Supreme Court of South Dakota
Feb 2, 1960
100 N.W.2d 827 (S.D. 1960)

Opinion

File No. 9776.

Opinion filed February 2, 1960

Appeal from Circuit Court, Lawrence County; Hon. Burton Penfold, Judge.

Action for damages for breach of a construction contract. From an order of compulsory reference, defendant construction company appeals.

Order reversed.

Morrill Morrill, Sturgis, for Defendant and Appellant.

H.F. Fellows, Rapid City, R.A. Smiley, William E. Anderson, Belle Fourche, for Plaintiffs and Respondents.


This is an appeal by permission from an order of compulsory reference.

SDC 33.1502(1) provides that the court, of its own motion, or upon application of either party, without the consent of the other, may direct a reference "when the trial of an issue of fact requires the examination of a long account on either side".

Plaintiffs brought this action to recover damages for the breach of a contract for the construction of an addition to their residence. The breach alleged in the complaint is that defendant Alex W. Findlay failed to perform the contract in accordance with its terms and specifications and that plaintiffs expended the amount specified in an exhibit attached to and made a part of the complaint for labor and materials in completing the contract. There are 76 such items totaling $7,584.72. It is further alleged that defendant National Fire Insurance Company is the surety on the bond furnished by defendant Findlay conditioned for the performance of the contract.

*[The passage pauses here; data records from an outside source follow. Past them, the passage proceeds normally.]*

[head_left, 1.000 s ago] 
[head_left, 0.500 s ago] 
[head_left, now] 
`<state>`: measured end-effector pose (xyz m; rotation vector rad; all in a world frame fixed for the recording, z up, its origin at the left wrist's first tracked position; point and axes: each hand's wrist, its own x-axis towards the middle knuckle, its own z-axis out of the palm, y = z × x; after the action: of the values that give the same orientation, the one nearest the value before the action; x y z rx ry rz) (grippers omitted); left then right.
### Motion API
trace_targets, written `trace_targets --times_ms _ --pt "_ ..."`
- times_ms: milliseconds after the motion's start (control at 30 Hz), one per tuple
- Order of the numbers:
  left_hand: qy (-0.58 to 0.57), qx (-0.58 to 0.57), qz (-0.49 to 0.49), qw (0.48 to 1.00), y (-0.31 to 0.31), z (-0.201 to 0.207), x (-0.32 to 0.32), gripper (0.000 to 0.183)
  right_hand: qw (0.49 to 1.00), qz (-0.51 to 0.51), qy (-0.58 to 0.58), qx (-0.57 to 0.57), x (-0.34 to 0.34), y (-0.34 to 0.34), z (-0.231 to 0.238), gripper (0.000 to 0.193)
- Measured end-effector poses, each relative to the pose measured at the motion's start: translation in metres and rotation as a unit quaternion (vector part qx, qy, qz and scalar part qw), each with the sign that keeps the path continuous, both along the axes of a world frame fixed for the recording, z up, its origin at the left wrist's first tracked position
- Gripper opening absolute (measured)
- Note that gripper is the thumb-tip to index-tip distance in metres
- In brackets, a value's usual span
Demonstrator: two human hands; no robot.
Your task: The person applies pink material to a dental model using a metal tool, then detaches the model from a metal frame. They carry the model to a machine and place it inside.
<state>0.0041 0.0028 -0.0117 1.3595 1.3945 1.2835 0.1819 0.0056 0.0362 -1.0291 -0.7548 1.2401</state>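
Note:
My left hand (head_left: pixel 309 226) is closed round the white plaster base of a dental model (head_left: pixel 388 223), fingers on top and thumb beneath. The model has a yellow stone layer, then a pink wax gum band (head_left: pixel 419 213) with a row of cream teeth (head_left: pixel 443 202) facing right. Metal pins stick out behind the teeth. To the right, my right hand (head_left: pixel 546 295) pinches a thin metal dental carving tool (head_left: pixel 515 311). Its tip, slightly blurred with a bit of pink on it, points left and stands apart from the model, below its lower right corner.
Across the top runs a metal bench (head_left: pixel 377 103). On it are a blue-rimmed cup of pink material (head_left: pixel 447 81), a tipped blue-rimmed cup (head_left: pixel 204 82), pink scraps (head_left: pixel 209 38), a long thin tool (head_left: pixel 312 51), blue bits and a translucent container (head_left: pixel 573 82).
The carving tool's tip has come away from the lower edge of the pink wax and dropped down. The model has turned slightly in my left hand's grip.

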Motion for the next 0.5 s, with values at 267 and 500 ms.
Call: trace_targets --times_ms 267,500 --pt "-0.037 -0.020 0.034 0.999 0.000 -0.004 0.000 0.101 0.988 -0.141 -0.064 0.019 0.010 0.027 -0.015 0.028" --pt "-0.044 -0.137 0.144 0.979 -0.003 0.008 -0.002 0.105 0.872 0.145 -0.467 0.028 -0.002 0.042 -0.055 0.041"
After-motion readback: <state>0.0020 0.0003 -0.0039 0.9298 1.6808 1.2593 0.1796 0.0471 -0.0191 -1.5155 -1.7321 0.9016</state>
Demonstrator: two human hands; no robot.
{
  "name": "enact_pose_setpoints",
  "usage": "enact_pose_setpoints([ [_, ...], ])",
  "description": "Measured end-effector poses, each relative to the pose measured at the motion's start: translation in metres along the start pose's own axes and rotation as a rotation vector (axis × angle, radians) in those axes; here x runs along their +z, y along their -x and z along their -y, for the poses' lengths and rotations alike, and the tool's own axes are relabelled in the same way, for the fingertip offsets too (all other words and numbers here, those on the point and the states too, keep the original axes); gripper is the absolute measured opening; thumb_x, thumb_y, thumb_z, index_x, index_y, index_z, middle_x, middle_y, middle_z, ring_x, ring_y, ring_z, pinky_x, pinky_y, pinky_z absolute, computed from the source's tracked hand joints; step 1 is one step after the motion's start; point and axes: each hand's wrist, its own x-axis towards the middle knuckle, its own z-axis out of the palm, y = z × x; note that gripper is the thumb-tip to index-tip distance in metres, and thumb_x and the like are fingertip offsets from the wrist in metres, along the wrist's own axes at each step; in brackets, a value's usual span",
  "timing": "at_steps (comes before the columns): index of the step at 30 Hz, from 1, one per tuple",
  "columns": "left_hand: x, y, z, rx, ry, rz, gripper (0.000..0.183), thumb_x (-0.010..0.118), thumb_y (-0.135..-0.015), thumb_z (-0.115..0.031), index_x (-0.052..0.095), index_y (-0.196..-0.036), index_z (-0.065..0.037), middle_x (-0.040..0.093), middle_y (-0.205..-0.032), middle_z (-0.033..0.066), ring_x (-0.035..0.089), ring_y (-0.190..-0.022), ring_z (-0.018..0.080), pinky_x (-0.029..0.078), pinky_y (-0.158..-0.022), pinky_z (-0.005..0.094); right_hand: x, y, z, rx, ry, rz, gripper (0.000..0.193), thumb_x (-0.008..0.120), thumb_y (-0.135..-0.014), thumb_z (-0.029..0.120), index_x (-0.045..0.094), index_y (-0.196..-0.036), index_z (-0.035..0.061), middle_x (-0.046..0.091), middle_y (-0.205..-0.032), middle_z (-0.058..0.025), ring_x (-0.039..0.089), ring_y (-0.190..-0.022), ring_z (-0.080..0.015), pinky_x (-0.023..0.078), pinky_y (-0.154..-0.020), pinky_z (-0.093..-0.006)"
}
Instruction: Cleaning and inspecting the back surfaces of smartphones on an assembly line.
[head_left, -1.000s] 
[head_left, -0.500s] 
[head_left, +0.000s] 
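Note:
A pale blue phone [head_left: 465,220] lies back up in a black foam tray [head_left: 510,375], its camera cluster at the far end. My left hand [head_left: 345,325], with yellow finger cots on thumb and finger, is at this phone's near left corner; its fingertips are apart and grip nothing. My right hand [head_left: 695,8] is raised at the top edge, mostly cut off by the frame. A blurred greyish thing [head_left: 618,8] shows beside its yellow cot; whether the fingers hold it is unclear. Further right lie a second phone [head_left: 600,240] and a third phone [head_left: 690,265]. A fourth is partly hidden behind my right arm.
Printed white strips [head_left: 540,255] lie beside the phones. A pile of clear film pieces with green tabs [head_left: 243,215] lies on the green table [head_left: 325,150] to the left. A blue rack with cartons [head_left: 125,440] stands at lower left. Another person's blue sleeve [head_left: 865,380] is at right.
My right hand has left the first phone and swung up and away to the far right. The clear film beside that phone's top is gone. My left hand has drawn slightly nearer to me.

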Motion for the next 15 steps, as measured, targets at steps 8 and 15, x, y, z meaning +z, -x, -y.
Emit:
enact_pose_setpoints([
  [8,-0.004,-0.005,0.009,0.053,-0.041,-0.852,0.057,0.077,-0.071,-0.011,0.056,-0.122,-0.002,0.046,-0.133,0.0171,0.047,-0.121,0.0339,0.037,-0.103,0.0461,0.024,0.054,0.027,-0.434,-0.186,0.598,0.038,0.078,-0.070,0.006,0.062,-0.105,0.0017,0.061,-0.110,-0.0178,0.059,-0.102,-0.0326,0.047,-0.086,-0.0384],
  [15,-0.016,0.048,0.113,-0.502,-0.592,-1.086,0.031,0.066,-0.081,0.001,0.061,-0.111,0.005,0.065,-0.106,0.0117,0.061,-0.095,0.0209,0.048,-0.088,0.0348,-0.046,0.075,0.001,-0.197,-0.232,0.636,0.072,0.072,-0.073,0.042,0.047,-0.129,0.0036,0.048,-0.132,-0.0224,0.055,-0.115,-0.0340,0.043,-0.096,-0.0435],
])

Defendant Findlay by an amended answer denies the claimed breach and by way of counterclaim alleges that plaintiffs are indebted to him for extra work and materials. When the action was called for trial, plaintiffs made application for reference. The court over objection of defendant Findlay made an order referring all issue to a referee for hearing and determination.

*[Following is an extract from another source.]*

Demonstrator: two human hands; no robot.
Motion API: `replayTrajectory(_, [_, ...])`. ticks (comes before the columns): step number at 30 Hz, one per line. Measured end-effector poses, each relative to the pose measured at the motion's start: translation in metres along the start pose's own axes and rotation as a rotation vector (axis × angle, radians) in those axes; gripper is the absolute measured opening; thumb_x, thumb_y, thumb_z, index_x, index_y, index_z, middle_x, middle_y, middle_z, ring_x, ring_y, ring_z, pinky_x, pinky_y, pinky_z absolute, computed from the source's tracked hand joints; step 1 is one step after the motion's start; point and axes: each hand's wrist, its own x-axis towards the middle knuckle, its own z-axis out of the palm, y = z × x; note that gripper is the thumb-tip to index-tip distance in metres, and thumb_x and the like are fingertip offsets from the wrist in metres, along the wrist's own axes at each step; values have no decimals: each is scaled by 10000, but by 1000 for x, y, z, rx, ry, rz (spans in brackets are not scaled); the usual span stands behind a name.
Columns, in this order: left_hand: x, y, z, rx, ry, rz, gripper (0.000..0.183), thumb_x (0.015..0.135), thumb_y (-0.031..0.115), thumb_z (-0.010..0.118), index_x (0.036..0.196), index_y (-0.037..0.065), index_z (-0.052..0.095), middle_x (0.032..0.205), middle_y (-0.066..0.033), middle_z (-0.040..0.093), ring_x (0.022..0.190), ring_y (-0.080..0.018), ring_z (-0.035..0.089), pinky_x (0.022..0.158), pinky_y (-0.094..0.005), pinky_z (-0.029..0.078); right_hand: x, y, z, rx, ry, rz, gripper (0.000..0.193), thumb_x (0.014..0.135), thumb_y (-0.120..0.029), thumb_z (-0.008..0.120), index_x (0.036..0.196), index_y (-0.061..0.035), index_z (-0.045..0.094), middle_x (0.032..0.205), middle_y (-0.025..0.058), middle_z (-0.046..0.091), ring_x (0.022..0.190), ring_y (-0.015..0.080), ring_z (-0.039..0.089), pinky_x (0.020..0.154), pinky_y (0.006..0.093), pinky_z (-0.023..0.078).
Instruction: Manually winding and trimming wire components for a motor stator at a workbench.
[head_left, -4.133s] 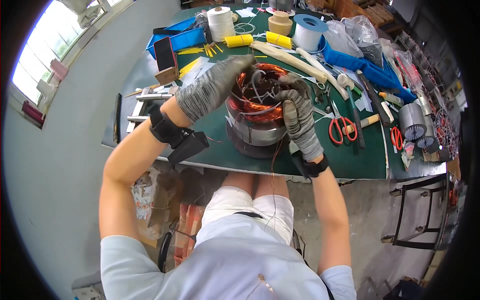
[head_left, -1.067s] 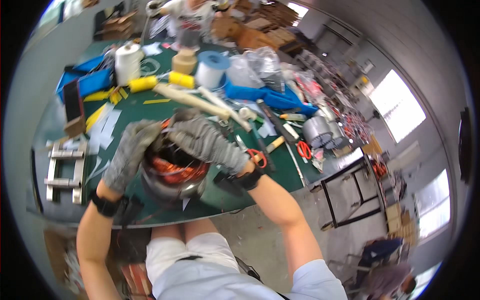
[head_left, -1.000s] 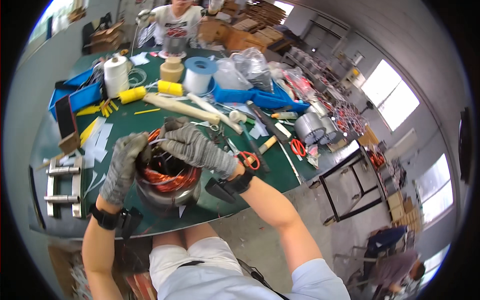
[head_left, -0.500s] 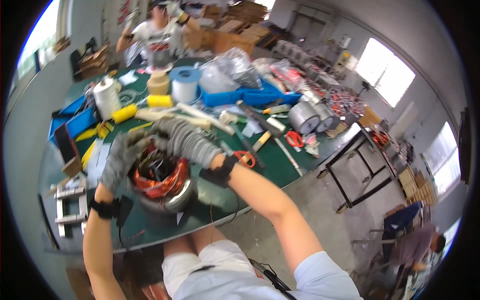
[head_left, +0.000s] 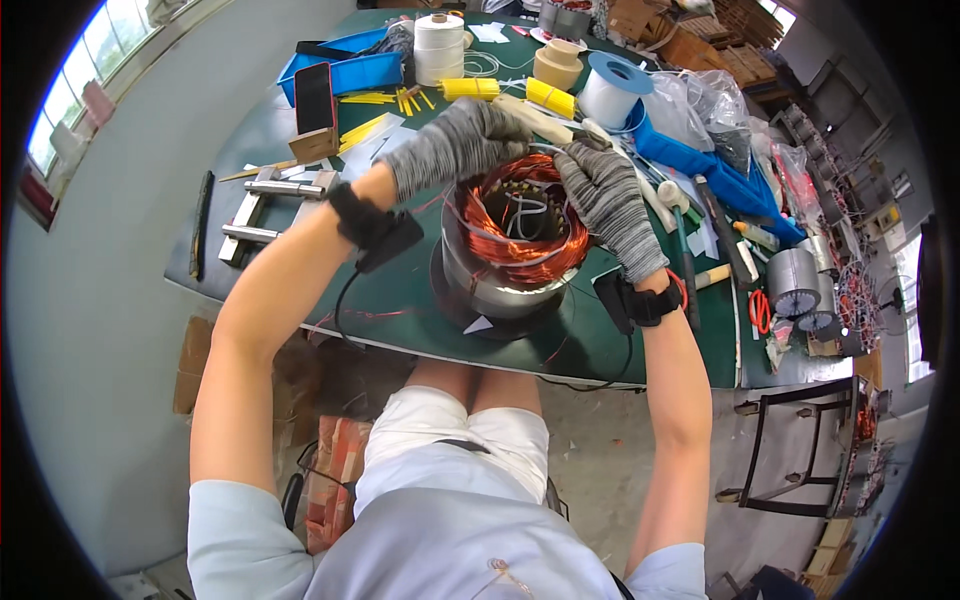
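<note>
A motor stator stands on the green table in front of me, a metal cylinder with a thick ring of copper windings on top. Grey wires loop inside its opening. My left hand, in a grey knit glove, is closed at the far left rim of the windings. My right hand, gloved alike, is closed against their far right side, its fingers bent down over the coil. A short pale strand shows between the two hands. What the fingertips pinch is hidden by the gloves.
Beyond the stator lie yellow rolls, a white thread cone, a blue-flanged spool and blue trays. A metal frame is at left. Right, a hammer and red-handled scissors.
My view has swung left, so the stator now appears nearer the middle. My hands, close together over the far rim before, are now further apart, with more of the windings exposed.
</note>
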Motion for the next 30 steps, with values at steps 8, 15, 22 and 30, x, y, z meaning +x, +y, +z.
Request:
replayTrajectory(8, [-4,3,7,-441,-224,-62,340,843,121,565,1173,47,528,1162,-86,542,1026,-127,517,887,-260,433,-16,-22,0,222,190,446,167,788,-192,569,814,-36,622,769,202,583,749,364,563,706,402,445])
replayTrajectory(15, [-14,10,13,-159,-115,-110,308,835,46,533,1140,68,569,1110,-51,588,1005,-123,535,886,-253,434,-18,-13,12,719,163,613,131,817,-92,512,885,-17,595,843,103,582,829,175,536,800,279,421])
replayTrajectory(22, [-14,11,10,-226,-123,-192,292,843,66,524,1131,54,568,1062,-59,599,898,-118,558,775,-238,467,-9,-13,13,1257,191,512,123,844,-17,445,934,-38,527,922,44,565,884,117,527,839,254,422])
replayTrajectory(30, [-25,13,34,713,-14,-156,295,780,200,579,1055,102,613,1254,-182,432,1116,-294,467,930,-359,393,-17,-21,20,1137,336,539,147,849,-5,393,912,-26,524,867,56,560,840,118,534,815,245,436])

Counsel for appellant contend that this is not an action involving the examination of a long account upon either side within the meaning of the statute and that the issues are such that in the absence of an express waiver defendant has a right to a trial by jury under Section 6, Article VI, of the Constitution of this state, which provides that the right of trial by jury shall remain inviolate.

The practice of referring actions at law involving the examination of long accounts has prevailed in some jurisdictions from an early period. The history of this statute providing for reference with or without the consent of the parties may be traced back to an enactment in the Colony of New York in 1768 of a statute authorizing such reference of an action when a trial required "the examination of a long account either on the one side or the other". Steck v. Colorado Fuel Iron Co., 142 N.Y. 236, 37 N.E. 1, 7, 25 L.R.A. 67; Snell v. Niagara Paper Mills, 193 N.Y. 433, 86 N.E, 460. 25 L.R.A., N.S., 264. The constitution adopted in New York provided that trial by jury was retained in all cases in which it had been theretofore used. The courts of that state held that since cases involving long accounts were referable without consent of the parties before the adoption of the constitution they continued to be so after adoption. Lee v. Tillotson, 24 Wend. 337, 35 Am.Dec. 624.

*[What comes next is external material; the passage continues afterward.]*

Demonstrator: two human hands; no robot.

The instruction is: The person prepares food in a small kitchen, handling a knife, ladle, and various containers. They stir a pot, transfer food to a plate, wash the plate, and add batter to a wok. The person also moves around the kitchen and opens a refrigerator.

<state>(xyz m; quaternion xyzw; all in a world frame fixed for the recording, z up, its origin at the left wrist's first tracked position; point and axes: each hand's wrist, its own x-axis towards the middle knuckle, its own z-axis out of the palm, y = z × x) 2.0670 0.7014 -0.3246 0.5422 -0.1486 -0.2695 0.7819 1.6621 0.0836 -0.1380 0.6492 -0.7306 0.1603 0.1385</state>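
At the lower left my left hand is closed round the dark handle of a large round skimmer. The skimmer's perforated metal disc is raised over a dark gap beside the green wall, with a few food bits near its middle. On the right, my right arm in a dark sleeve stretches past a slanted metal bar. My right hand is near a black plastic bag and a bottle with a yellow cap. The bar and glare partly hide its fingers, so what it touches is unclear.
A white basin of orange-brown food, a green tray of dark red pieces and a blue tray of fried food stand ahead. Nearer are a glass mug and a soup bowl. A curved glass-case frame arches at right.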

Section 2, Chapter 112, Laws of 1889, authorizing compulsory reference "when the trial of an issue of fact shall require the examination of a long account on either side" was in force prior to and at the time of the adoption of the Constitution of this state. The act referred to repealed Section 272, Code of Civil Procedure of 1877, which authorized references, without consent, "in all cases formerly coznizable in chancery". Language similar or identical to that of the 1889 enactment has been construed in New York and elsewhere to apply to actions at law or in equity where the examination of a long account is involved. Doyle v. Metropolitan El. Ry. Co., 136 N.Y. 505, 32 N.E. 1008; Craig v. California Vineyard Co., 30 Or. 43, 46 P. 421; Smith v. Kunert, 17 N.D. 120, 115 N.W. 76; Winnebago County v. Dodge County, 125 Wis. 42, 103 N.W. 255. In other jurisdictions, however, it is held that the statutory provision, because of the right of a trial by jury, applies only to proceedings formerly cognizable in equity. Joshua Hendy Machine Works v. Pacific Cable Construction Co., 99 Cal. 421, 33 P. 1084; Benson v. Charles Weitz' Sons, 211 Iowa 489, 231 N.W. 431; Farmers' Merchants' Nat. Bank of Lake City v. Foster, 132 S.C. 410, 129 S.E. 629; see also Annotations in 79 Am.Dec. 207; 3 L.R.A. 271; 25 L.R.A. 68; 126 A.L.R. 314. The history of the statute in this jurisdiction clearly indicates that it was not intended to have such limited application.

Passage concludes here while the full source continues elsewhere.